Consider the second part of the problem: we would like to find the probability of getting the run 123456 in 100 rolls of a die.
I introduce the following states:
- state 0: we have a sequence which is not useful towards our goal and that does not end in 1;
- state 1: we have a sequence which is not useful towards our goal and that ends in 1;
- state 2: we have a sequence which ends in 12;
- state $j$, $1\le j\le 5$: we have a sequence which ends in 12...$j$;
- state 6: we reached our goal.
Clearly, state 6 should be an absorbing state. I computed the following transition probability matrix:
$$ P = \begin{bmatrix} 5/6 & 1/6 & 0 & 0 & 0 & 0 & 0\\ 4/6 & 1/6 & 1/6 & 0 & 0 &0 & 0\\ 4/6 & 1/6 & 0 & 1/6 & 0 & 0 & 0\\ 4/6 & 1/6 & 0 & 0 & 1/6 & 0 & 0\\ 4/6 & 1/6 & 0 & 0 & 0 & 1/6 & 0\\ 4/6 & 1/6 & 0 & 0 & 0 & 0 & 1/6 \\ 0 & 0& 0& 0 & 0 & 0 & 1 \end{bmatrix}. $$ To answer the first question, I compute the entry in the first row, last column of $P^{100}$, which gives a probability of 0.002034. This number agrees with the solutions provided in the book.
To answer the second part of the problem, I solve the linear system:
$$ (\mathrm{Id} - P_{1:6,1:6})(e_0,e_1,e_2,e_3,e_4,e_5) = (1, 1, 1, 1, 1, 1), $$ where $\mathrm{Id}$ is the $6\times6$ identity matrix, and $P_{1:6,1:6}$ is the matrix obtained by removing the last row and the last column from $P$. My understanding is that $e_i$ is the expected number of rolls for reaching state 6 starting from state $i$.
The numbers I obtain are: $$ \begin{gathered} e_0 = 46656 && e_1=46650, && e_2= 46620 && e_3=46440 && e_4=45360 & e_5= 38880. \end{gathered} $$
The first thing that puzzles me is that the book says the answer should be $e_0=46659$.
The second is that the numbers look strange. For example, if we start from state 4, do we really have such a small advantage over starting from scratch (only about 1000 rolls less than state 0)?
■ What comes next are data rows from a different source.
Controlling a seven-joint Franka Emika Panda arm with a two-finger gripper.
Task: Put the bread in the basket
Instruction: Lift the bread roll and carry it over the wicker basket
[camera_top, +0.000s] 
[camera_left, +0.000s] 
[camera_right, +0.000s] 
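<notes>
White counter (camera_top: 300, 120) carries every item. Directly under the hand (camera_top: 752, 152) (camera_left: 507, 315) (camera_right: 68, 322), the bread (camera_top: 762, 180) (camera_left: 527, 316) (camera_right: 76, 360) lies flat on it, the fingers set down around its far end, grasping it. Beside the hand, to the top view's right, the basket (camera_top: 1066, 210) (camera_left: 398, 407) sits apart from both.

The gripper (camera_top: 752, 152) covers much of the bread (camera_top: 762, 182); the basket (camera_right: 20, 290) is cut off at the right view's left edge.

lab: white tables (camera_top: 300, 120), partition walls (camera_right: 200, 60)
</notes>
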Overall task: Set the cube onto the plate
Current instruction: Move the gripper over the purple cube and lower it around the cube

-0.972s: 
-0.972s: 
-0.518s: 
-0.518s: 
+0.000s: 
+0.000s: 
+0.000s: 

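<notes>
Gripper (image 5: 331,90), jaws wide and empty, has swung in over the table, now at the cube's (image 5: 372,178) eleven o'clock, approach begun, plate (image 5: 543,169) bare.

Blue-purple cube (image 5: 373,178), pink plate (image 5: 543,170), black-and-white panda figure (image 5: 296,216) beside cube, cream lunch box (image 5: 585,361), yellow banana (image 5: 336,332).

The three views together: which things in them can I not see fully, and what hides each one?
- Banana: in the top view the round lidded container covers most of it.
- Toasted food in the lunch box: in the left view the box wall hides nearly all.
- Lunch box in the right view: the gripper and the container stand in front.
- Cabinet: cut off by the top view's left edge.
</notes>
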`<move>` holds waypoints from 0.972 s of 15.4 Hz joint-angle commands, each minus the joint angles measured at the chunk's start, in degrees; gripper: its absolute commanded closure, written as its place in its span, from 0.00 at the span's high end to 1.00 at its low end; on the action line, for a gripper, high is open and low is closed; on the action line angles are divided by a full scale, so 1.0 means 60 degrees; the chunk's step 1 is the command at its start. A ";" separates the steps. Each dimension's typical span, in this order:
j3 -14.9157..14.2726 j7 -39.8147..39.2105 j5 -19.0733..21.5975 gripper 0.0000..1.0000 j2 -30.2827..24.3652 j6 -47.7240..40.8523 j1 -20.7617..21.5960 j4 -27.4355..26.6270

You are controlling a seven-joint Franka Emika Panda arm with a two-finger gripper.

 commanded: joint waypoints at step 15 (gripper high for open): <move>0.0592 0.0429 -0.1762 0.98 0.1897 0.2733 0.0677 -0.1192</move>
For completeness I answered the first question with by considering only states 1:6 that I mentioned above (there is no "useless" state here), and with transition probability matrix:
$$ P = \begin{bmatrix} 1/6 & 5/6 & 0 & 0 & 0 & 0 \\ 1/6 & 1/6 & 4/6 & 0 & 0 & 0 \\ 1/6 & 1/6 & 1/6 & 3/6 & 0 & 0 \\ 1/6 & 1/6 & 1/6 & 1/6 & 2/6 & 0 \\ 1/6 & 1/6 & 1/6 & 1/6 & 1/6 & 1/6 \\ 0 & 0 & 0 & 0 & 0 & 1 \end{bmatrix}, $$ so that $P^{99}$ gives the required probability: 0.70537, and the expected number of rolls starting from state $i$, $1\le i\le 5$ are: $$ \begin{gathered} e_1 =82.2 && e_2=81 && e_3=79.2 && e_4=75.6 && e_5=64.8 \end{gathered} $$
I get exactly the same answers you do.
I don't find it so surprising that there isn't all that much advantage in being close to the goal, since the most likely thing to happen, by far, is that we will go back to the beginning.
If you think about setting up a system of linear equations to solve for the expectations you get for example $$e_0=1+\frac56e_0+\frac16e_1$$ since we always have to roll once, and with probability $\frac56$ we make no progress and with probability $\frac16$ we got to state $1$. This gives $e_0=6+e_1$, so that there's hardly any gain from getting started.
Of course, this is the same system of equations you wrote in matrix form, but I somehow all ways find it more concrete when I write out like they showed me in high school.